**INFORMATION:**
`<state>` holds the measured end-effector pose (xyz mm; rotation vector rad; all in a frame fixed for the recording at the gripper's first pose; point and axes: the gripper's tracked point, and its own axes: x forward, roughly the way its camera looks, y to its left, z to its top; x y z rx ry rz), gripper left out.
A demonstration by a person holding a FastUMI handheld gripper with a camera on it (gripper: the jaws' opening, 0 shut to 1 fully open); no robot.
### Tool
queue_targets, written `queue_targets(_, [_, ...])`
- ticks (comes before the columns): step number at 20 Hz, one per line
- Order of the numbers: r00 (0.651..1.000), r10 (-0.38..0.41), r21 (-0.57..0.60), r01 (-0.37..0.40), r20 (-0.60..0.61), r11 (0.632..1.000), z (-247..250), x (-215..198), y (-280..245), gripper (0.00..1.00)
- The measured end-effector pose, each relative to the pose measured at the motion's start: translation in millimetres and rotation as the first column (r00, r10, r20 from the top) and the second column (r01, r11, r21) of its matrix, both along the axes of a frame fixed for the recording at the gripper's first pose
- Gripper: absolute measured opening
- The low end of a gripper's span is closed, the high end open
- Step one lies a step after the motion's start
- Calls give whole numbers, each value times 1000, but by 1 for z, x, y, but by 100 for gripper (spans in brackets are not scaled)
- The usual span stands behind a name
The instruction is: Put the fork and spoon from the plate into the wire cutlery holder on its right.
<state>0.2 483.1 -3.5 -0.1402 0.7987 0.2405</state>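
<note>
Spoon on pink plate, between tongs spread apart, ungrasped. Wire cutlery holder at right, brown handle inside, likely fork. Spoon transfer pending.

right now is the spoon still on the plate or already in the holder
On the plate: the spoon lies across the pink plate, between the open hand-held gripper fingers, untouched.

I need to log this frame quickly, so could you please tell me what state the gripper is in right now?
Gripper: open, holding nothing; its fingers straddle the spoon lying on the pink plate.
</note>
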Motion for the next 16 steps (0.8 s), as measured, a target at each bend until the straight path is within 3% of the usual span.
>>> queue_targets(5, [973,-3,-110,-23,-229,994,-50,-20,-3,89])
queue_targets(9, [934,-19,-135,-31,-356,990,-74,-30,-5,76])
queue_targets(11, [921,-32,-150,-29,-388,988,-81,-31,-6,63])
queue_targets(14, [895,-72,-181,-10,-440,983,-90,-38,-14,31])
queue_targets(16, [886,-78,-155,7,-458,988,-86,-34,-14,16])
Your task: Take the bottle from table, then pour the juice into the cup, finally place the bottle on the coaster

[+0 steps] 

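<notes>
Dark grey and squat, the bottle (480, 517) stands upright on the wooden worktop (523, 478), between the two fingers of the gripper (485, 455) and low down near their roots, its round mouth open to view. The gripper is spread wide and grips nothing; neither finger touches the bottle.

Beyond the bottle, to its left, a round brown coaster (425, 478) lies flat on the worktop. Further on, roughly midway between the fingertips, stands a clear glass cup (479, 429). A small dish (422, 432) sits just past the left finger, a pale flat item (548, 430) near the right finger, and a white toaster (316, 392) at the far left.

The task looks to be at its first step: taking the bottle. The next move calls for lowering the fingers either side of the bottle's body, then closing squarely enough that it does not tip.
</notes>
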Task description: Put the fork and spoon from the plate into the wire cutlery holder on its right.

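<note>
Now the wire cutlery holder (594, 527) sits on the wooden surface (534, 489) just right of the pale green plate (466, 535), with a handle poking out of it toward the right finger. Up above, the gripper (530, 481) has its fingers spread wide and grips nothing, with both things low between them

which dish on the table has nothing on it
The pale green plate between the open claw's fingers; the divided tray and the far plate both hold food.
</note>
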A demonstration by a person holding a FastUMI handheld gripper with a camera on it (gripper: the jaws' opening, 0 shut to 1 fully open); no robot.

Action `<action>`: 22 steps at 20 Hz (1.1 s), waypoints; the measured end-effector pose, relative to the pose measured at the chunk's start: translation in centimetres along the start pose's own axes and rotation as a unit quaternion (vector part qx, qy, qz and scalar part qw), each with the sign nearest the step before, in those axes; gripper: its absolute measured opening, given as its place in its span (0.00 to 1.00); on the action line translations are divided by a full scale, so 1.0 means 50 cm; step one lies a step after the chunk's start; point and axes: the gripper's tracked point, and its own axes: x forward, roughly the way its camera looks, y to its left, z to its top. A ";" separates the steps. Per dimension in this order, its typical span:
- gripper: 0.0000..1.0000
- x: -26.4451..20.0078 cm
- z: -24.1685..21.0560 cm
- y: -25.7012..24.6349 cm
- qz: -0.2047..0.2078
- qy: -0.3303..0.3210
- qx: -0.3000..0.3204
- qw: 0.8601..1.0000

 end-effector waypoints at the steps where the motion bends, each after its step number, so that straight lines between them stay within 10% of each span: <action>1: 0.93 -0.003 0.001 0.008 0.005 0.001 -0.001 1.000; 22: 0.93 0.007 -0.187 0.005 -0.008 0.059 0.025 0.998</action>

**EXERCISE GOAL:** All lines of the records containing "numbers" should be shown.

**ANSWER BOX:**
- Order of the numbers: r00 (0.651..1.000), r10 (-0.38..0.41), r21 (-0.57..0.60), r01 (-0.37..0.40), r20 (-0.60..0.61), r11 (0.632..1.000), z (-247..250), x (-215..198), y (-280..245), gripper (0.00..1.00)
- Calls give whole numbers, each value times 1000, but by 1 for z, x, y, but by 100 for gripper (spans in brackets are not scaled)

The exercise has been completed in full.